Catalan antiquarian book-seller, publisher and translator

Joan Gili i Serra (/ca/), also known as John Gili (1907 – 6 May 1998), was a Catalan antiquarian book-seller, publisher and translator.

Joan Gili was born in Barcelona in 1907. His father, Lluis Gili, ran a religious publishing house which also published a cookery book, Sabores, written by his mother, which became a bestseller. While working for his father's company, he developed an interest in English literature, which he wrote about in the Catalan newspaper La Publicitat.

In 1933, he was invited to visit England, and enjoyed the freedom he experienced there so much that he returned in 1934 to live. He opened the Dolphin Bookshop just off Charing Cross Road in London, specialising in Spanish and Latin American books and manuscripts. Some of the manuscripts on Spanish and Catalan history he collected are now in the Houghton Library at Harvard.

He began publishing books himself in 1938. These included textbooks and literary studies, and translations of Miguel de Unamuno, Luis Cernuda, Juan Ramón Jiménez and Pablo Neruda. In 1939, he and Stephen Spender translated a selection of Federico García Lorca's poems, one of the first books to introduce Lorca to an English-speaking audience. In the 1950s, Penguin Books asked him to make prose translations of Lorca's poems; this bilingual edition was a significant influence on several generations of poets and schoolchildren.

A special interest of his was the Catalan language, which at this time was largely suppressed by the Spanish authorities. In 1943, he produced an Introductory Catalan Grammar which long remained in print. He also published translations, many done by himself, of Catalan poets.
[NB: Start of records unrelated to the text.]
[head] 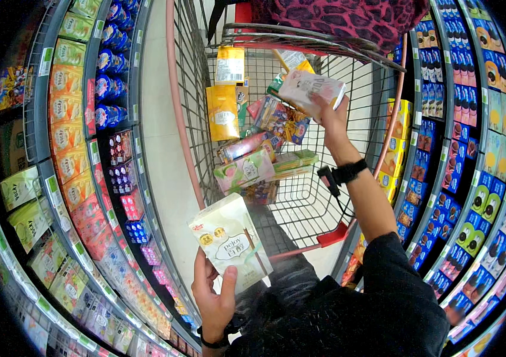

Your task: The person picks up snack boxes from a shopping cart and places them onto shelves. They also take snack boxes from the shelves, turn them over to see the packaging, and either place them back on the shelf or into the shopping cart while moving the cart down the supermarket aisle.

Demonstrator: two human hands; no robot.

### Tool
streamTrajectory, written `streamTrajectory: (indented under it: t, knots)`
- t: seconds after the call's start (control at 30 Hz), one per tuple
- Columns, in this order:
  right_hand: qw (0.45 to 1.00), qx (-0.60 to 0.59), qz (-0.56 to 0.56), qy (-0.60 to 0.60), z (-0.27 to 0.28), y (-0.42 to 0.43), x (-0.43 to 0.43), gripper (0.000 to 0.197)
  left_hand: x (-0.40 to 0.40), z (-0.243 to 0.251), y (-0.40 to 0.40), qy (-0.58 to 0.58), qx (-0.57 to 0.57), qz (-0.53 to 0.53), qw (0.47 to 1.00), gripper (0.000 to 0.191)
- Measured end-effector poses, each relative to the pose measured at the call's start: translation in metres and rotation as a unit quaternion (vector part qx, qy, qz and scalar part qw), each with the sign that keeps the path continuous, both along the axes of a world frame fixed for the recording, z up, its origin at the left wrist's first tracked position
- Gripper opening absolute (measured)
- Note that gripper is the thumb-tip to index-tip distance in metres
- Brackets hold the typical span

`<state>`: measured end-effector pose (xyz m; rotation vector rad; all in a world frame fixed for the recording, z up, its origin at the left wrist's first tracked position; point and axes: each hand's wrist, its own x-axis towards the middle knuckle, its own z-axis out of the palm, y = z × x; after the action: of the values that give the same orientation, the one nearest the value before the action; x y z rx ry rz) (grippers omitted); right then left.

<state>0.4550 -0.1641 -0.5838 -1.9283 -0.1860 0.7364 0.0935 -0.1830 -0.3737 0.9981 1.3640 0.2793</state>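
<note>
My left hand grips a pale green Pejoy biscuit-stick box by its lower left edge, thumb on the front, in front of my body. Over the basket of a metal shopping cart, my right hand is closed on a pale pink and white Pocky package. Below it in the cart lie snack packs: a yellow box, another yellow box, a blue multicoloured pack and a pink and green box. Some packs overlap and hide others.
Shelves of orange Pocky packs and blue snack tubs line the left. On the right, a shelf holds blue biscuit packs and yellow boxes. A dark pink patterned garment or bag is at the cart's far end.
</note>
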Motion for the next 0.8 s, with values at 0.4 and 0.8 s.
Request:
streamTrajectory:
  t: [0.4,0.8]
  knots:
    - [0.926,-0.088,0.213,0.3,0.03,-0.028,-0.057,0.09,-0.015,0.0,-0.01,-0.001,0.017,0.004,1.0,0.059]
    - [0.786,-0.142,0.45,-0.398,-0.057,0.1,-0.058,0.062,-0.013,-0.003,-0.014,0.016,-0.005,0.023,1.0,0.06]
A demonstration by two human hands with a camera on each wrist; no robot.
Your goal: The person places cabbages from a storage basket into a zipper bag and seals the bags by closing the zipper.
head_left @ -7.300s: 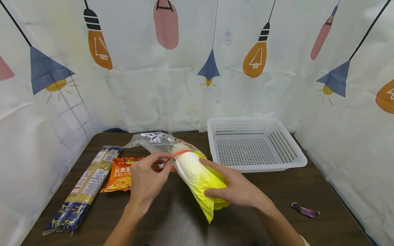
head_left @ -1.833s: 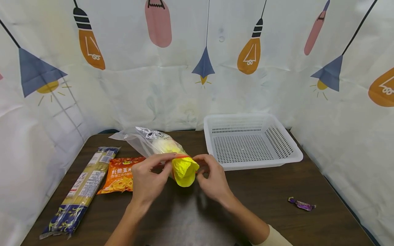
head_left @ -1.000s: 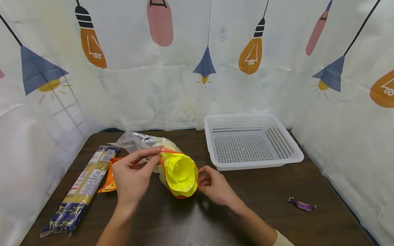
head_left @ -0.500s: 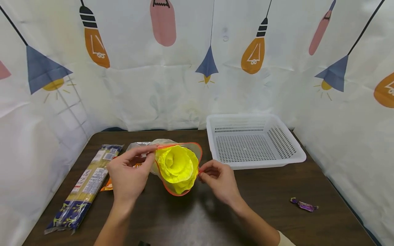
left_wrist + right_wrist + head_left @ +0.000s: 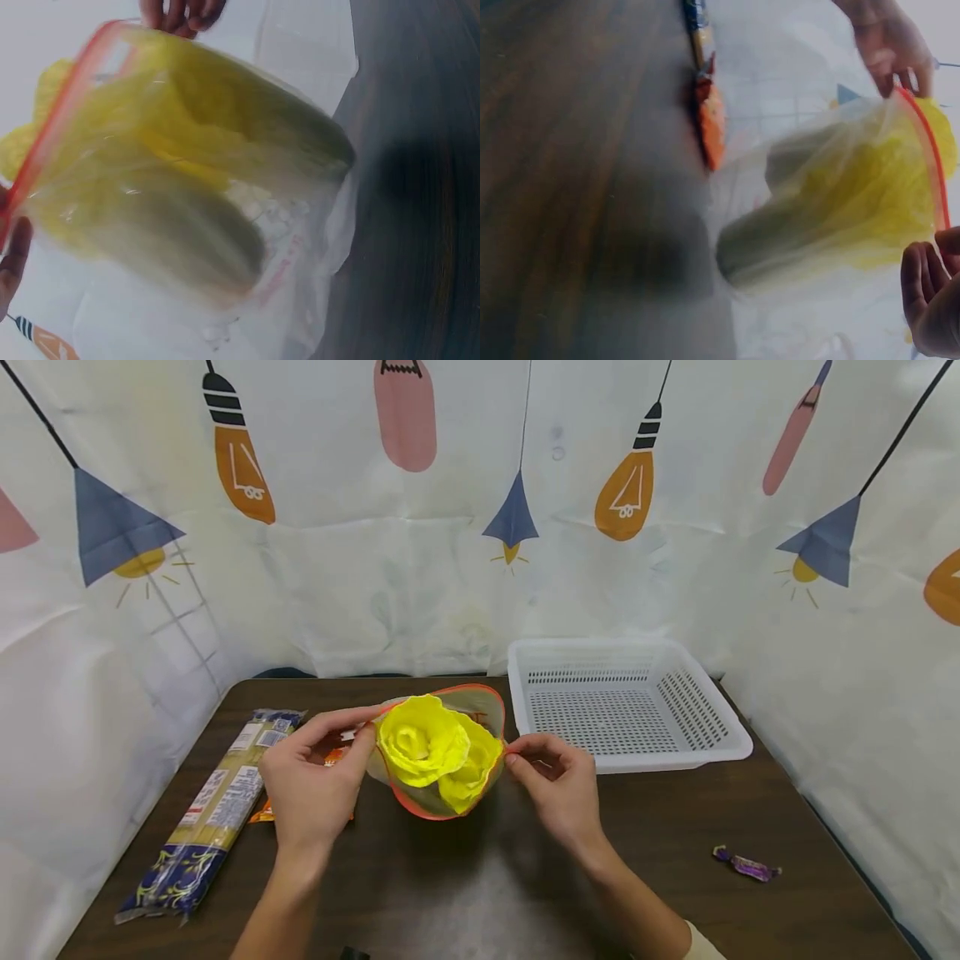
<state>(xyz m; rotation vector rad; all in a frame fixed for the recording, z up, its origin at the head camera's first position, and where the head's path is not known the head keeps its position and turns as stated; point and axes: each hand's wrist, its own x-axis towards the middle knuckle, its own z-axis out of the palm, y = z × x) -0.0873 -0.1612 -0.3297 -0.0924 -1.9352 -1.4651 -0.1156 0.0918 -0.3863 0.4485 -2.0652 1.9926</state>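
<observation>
A clear zip bag (image 5: 420, 793) with a red rim stands upright at the table's middle, mouth up. A yellow napa cabbage (image 5: 429, 750) sits inside it, leafy top poking out. My left hand (image 5: 311, 777) pinches the bag's left rim and my right hand (image 5: 555, 777) pinches the right rim. From the left wrist view the bag (image 5: 187, 195) shows from the side with the cabbage (image 5: 180, 217) in it; the right wrist view shows the bag (image 5: 840, 195) with my right fingers (image 5: 930, 292) on its red edge.
A white slotted basket (image 5: 626, 756) stands to the right rear. A long noodle pack (image 5: 210, 814) and an orange snack bag (image 5: 262, 810) lie on the left. A purple candy (image 5: 746, 864) lies near the right edge. Printed curtains enclose the brown table (image 5: 487, 893).
The cabbage has gone from half out of the bag to inside it. Both hands have tipped the bag up from lying flat to standing, mouth upward, and spread the rim.
</observation>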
These included Carles Riba (Poems, 1964; Tankas of the Four Seasons, 1991; Savage Heart, 1993; Bierville Elegies, 1995), Salvador Espriu (Forms and Words, 1980) and Josep Carner (Poems, translated by Pearse Hutchinson, 1962; Nabí, 1996-8). He was a founding member and later president of the Anglo-Catalan Society.

During the Second World War he moved the bookshop to Oxford, where it grew to two floors in a building that had once belonged to the painter Whistler. At first he lived in Park Town in North Oxford. From 1945–69, he lived at 14 Fyfield Road, also in North Oxford, with his family, then moving to Cumnor west of Oxford. In 1948, he became a naturalised British citizen, but although he officially changed his name to John Gili, his friends and family continued to call him Joan.

His role as "unofficial consul of the Catalans in Britain" led eventually to honours, the Creu de Sant Jordi, from the Catalan government, and the Order of Isabella the Catholic from the Spanish government. However, he was reported to be most satisfied by an honorary MA from Oxford University.

He worked until the very end of his life, into his nineties. He married Elizabeth McPherson in 1938. She later produced a translation of his mother's cookery book. They had three children: Jonathan Gili (a documentary filmmaker), Martin Gili (who carried on, and developed Dolphin books), and Katherine Gili (a sculptor).